-------- Information shown --------

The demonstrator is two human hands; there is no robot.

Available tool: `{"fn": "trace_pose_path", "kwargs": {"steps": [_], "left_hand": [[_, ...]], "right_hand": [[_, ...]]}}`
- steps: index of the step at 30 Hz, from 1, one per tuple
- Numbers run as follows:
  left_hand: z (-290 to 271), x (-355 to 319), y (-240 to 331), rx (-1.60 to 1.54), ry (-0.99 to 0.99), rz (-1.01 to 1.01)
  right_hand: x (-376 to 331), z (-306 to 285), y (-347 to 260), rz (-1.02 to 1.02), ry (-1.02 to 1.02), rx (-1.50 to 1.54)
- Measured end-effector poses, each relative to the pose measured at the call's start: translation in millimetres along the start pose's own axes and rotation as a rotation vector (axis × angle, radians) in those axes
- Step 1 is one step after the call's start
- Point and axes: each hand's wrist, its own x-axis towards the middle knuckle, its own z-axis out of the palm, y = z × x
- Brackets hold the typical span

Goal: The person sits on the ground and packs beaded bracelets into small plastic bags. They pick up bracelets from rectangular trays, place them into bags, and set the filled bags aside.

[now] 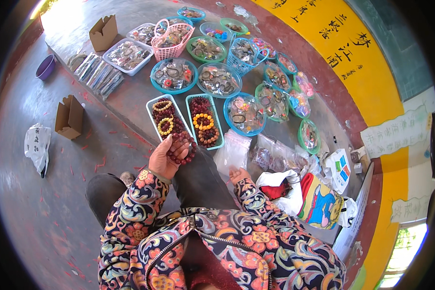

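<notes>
My left hand (163, 161) is closed on a dark red bead bracelet (187, 155), whose beads hang over the fingers above my knee. Just beyond it stand two pale rectangular baskets of bead bracelets. The left basket (181, 110) has cream and yellow bracelets on top of dark red ones; in the right basket (221, 126) lie orange-yellow and brown ones. My right hand (237, 175) is held low with its fingers slightly apart, holding nothing that I can see. It is beside a stack of clear plastic bags (231, 151).
Round baskets of packaged trinkets, such as a blue one (245, 132), spread toward the wall. A pink handled basket (171, 50) stands farther back. Cardboard boxes (69, 117) and a white bag (37, 147) are at left. A white bag with red contents (295, 197) lies at right.
</notes>
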Motion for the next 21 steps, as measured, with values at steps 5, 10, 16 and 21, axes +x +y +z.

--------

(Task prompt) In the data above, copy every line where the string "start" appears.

(Problem solution)
- Measured end-effector poses, each relative to the pose measured at the call's start: translation in millimetres along the start pose's own axes and rotation as a rotation vector (axis × angle, radians) in those axes
- Step 1 is one step after the call's start

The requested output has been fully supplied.